» What you need to do:
Using the data that follows, return exactly the lines from the one that contains "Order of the" through the one that contains "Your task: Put", ends included.

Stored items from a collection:
# # #

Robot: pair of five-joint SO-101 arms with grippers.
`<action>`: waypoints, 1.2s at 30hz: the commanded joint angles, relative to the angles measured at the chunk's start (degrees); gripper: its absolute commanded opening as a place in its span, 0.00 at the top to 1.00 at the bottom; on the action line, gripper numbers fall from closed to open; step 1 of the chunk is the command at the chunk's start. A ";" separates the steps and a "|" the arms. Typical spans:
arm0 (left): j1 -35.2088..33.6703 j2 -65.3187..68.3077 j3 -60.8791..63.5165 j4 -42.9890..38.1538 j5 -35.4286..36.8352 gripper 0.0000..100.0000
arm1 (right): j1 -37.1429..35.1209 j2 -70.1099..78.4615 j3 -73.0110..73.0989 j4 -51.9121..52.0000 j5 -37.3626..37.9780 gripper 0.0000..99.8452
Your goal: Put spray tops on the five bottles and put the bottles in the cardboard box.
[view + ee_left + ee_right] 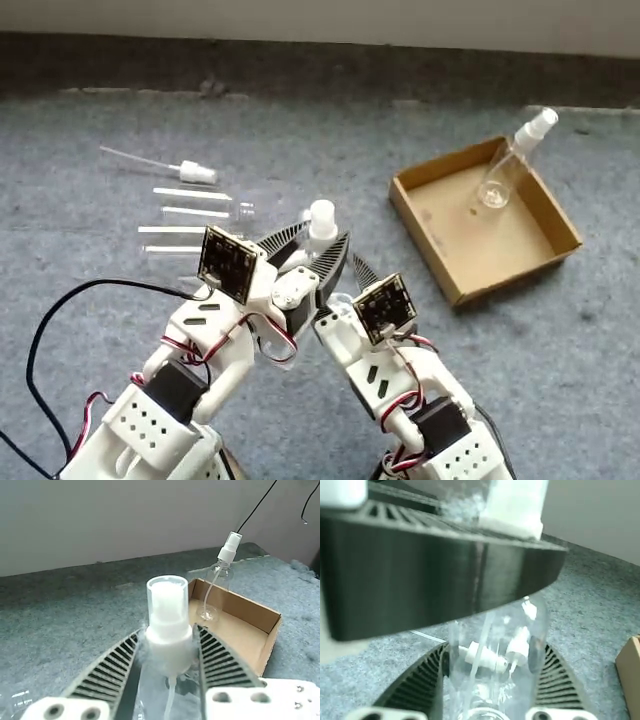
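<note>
My left hand [169,630] is gripping the white spray top [167,610], fingers narrowed against its collar. Just beneath, my right hand [492,650] is clasping the clear bottle [495,630] around its body, holding it upright near the middle of the worktop [400,120]. To the right, the cardboard box [490,245] is sitting apart across open grey surface, with a capped bottle [505,170] leaning on its far wall. Far left, a loose spray top [197,173] is lying flat.
</note>
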 commanded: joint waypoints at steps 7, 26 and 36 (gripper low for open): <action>0.75 -0.04 -0.48 4.66 -0.26 0.82 | -0.22 -0.04 6.46 -1.63 -0.09 0.87; -4.18 -28.00 -3.38 26.46 -0.09 0.83 | 6.02 -0.04 6.20 -1.98 -0.09 0.87; -3.65 -29.49 4.09 27.87 0.00 0.88 | 7.16 -0.04 4.00 -6.73 -0.09 0.87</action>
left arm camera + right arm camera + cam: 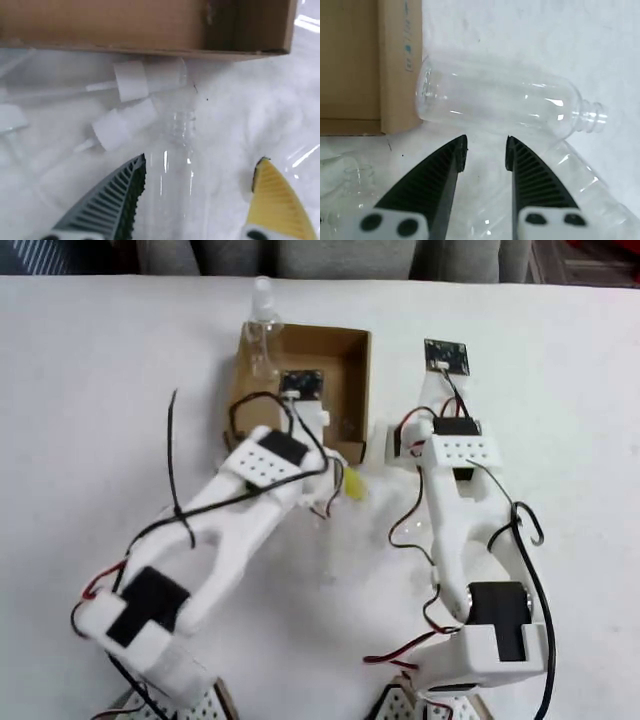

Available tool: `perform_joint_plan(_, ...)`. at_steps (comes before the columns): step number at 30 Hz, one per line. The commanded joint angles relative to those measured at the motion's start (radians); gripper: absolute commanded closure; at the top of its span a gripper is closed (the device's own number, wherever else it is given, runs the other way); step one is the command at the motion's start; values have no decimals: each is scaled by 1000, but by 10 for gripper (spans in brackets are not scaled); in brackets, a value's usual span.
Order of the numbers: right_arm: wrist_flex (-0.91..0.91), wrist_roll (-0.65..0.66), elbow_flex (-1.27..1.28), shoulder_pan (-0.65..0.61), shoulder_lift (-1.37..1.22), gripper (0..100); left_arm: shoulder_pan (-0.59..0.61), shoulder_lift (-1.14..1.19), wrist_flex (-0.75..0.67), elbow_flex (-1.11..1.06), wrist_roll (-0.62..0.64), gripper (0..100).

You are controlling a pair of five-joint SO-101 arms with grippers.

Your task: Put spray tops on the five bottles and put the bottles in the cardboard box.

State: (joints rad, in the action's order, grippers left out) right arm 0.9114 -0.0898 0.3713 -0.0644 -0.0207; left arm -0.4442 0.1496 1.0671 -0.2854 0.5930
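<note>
My left gripper point(200, 162) is open just outside the near wall of the cardboard box point(150, 25), with a grey finger point(120, 200) and a yellow finger point(275, 200) either side of a clear capless bottle point(175, 170) lying on the table. Two white spray tops point(132, 80) point(122, 127) lie by its neck against the box wall. My right gripper point(486, 145) hangs slightly open and holds nothing, just short of another clear capless bottle point(505, 102) lying beside the box point(370, 65). In the high view a capped bottle point(262, 320) stands at the far left corner of the box point(350, 350).
A further bottle point(570, 190) lies below the right gripper, and a bottle neck point(355, 175) shows near the box corner. Another white top point(10, 120) lies off to one side. Both arms point(250, 500) point(455, 450) crowd the box's near side.
</note>
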Motion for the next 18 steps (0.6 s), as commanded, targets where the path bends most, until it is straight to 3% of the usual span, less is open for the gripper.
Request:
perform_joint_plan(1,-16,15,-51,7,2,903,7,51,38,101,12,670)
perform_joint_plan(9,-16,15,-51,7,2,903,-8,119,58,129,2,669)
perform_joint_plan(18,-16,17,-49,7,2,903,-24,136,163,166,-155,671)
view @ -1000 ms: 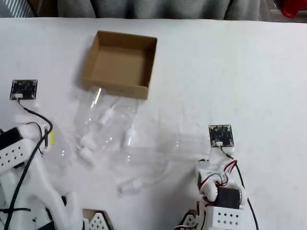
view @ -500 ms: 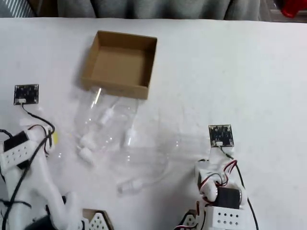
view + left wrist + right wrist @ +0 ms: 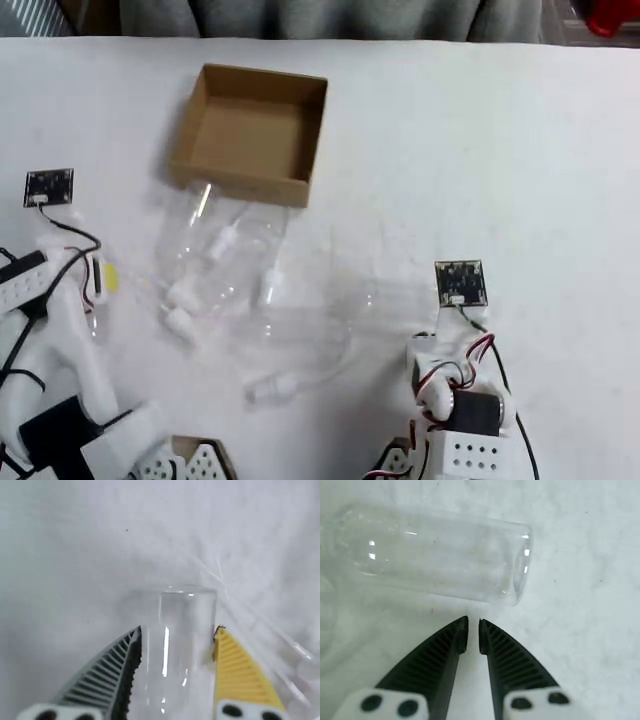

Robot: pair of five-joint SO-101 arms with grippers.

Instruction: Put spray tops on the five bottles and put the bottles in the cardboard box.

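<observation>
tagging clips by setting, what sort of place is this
Probably a robotics lab bench: two small robot arms at a white-covered table, with clear plastic bottles and a cardboard box laid out.

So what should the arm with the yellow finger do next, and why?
Probably lift it a little. The left gripper has its fingers against both sides of a clear bottle, so the hold looks made. A spray top lies loose nearby, and the cardboard box holds nothing.
</observation>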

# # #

» Output for this exercise:
Order of the numbers: right_arm: wrist_flex (-0.91..0.91), wrist_roll (-0.65..0.66), elbow_flex (-1.27..1.28), shoulder_pan (-0.65..0.61), shoulder_lift (-1.37..1.22), gripper (0..100); left_arm: shoulder_pan (-0.59..0.61), shoulder_lift (-1.14..1.19), wrist_flex (-0.75..0.67), elbow_flex (-1.11..1.06), wrist_roll (-0.62..0.64), gripper (0..100).

You are controlling a pair of five-joint SO-101 arms with grippers.

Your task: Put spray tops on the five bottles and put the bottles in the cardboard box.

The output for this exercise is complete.